What you have to do ->
Would you output the listing exactly, with every image omitted?

Input data ->
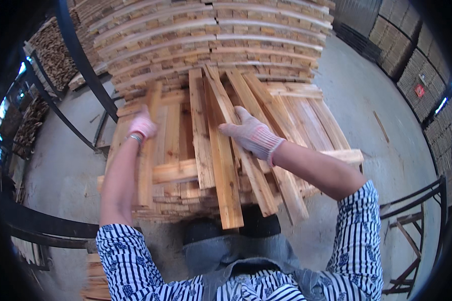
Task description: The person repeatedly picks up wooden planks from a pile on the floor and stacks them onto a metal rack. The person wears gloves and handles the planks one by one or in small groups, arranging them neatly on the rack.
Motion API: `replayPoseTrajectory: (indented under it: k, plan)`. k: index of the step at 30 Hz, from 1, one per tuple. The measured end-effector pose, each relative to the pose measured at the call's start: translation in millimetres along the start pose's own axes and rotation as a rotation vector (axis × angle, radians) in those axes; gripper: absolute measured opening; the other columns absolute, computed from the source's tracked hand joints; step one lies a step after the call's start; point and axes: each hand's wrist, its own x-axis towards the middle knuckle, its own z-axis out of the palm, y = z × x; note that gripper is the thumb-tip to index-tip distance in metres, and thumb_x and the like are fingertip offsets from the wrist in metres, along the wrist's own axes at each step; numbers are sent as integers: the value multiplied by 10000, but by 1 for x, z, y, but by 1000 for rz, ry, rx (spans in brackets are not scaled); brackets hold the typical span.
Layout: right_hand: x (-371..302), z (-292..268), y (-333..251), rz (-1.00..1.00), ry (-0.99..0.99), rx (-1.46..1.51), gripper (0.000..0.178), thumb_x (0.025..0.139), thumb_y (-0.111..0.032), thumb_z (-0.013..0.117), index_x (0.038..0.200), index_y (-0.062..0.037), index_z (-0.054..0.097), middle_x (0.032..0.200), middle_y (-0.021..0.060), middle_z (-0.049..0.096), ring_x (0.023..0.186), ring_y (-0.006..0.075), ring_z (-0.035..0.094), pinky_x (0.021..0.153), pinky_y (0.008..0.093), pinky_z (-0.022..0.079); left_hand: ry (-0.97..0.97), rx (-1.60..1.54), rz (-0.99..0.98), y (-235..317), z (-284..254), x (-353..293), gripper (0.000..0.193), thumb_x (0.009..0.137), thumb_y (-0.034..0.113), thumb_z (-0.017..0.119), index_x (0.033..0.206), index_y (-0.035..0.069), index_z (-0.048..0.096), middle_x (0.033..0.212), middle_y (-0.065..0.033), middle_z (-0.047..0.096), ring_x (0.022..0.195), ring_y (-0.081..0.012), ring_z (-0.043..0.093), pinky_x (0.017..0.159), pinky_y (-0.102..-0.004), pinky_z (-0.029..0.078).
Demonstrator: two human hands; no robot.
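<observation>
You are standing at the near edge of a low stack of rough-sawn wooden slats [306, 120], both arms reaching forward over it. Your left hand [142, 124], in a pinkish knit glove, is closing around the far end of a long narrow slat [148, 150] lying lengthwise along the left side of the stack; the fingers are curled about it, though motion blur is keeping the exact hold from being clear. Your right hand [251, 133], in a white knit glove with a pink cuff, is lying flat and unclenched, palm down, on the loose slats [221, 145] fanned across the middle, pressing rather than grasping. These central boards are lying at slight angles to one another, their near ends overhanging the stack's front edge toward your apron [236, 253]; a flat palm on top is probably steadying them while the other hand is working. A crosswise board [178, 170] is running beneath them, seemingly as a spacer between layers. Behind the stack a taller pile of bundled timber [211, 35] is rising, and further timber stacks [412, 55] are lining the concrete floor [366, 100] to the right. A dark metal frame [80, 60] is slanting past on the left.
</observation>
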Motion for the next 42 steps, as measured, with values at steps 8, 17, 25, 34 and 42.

Task response ->
Task description: The person repeatedly picks up wooden planks from a pile on the floor and stacks them onto a metal rack. The person wears gloves and handles the planks one by one or in small groups, arranging them neatly on the rack.
Motion API: `replayPoseTrajectory: (indented under it: k, plan)`. k: index of the step at 30 Hz, from 1, one per tuple. The measured end-effector pose, each relative to the pose measured at the call's start: translation in millimetres along the start pose's own axes and rotation as a rotation vector (axis × angle, radians) in those axes; gripper: absolute measured opening; the other columns absolute, computed from the source's tracked hand joints; step one lies a step after the call's start; point and axes: each hand's wrist, its own x-axis towards the middle knuckle, its own z-axis out of the palm, y = z × x; note that gripper is the thumb-tip to index-tip distance in metres, and thumb_x and the like are fingertip offsets from the wrist in metres, along the wrist's own axes at each step; numbers are sent as integers: the value multiplied by 10000, but by 1 for x, z, y, but by 1000 for rz, ry, rx (spans in brackets are not scaled); brackets hold the typical span.
Layout: right_hand: x (-371..302), z (-292..268), y (-333..251), rz (-1.00..1.00), ry (-0.99..0.99), rx (-1.46..1.51), gripper (0.000..0.178), thumb_x (0.025..0.139), thumb_y (-0.111..0.032), thumb_z (-0.013..0.117), index_x (0.038..0.200), index_y (-0.062..0.037), index_z (-0.054..0.097), middle_x (0.032..0.200), middle_y (-0.021..0.060), middle_z (-0.049..0.096), ring_x (0.023..0.186), ring_y (-0.006..0.075), ring_z (-0.035..0.094), pinky_x (0.021..0.153), pinky_y (0.008..0.093), pinky_z (-0.022..0.079); left_hand: ry (-0.97..0.97), rx (-1.60..1.54), rz (-0.99..0.98), y (-235..317), z (-284..254), x (-353..293), gripper (0.000..0.193), thumb_x (0.009..0.137), thumb_y (-0.034..0.113), thumb_z (-0.017..0.119), index_x (0.033..0.206), index_y (-0.035..0.069), index_z (-0.048..0.096), middle_x (0.033..0.212), middle_y (-0.065..0.033), middle_z (-0.047..0.096), ring_x (0.022..0.195), ring_y (-0.081..0.012), ring_z (-0.043..0.093), pinky_x (0.017..0.159), pinky_y (-0.102..-0.004), pinky_z (-0.029..0.078).
Demonstrator: two human hands; no robot.
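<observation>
You are standing at the near edge of a low stack of rough-sawn wooden slats [306, 120], both arms reaching forward over it. Your left hand [142, 124], in a pinkish knit glove, is closing around the far end of a long narrow slat [148, 150] lying lengthwise along the left side of the stack; the fingers are curled about it, though motion blur is keeping the exact hold from being clear. Your right hand [251, 133], in a white knit glove with a pink cuff, is lying flat and unclenched, palm down, on the loose slats [221, 145] fanned across the middle, pressing rather than grasping. These central boards are lying at slight angles to one another, their near ends overhanging the stack's front edge toward your apron [236, 253]; a flat palm on top is probably steadying them while the other hand is working. A crosswise board [178, 170] is running beneath them, seemingly as a spacer between layers. Behind the stack a taller pile of bundled timber [211, 35] is rising, and further timber stacks [412, 55] are lining the concrete floor [366, 100] to the right. A dark metal frame [80, 60] is slanting past on the left.
</observation>
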Motion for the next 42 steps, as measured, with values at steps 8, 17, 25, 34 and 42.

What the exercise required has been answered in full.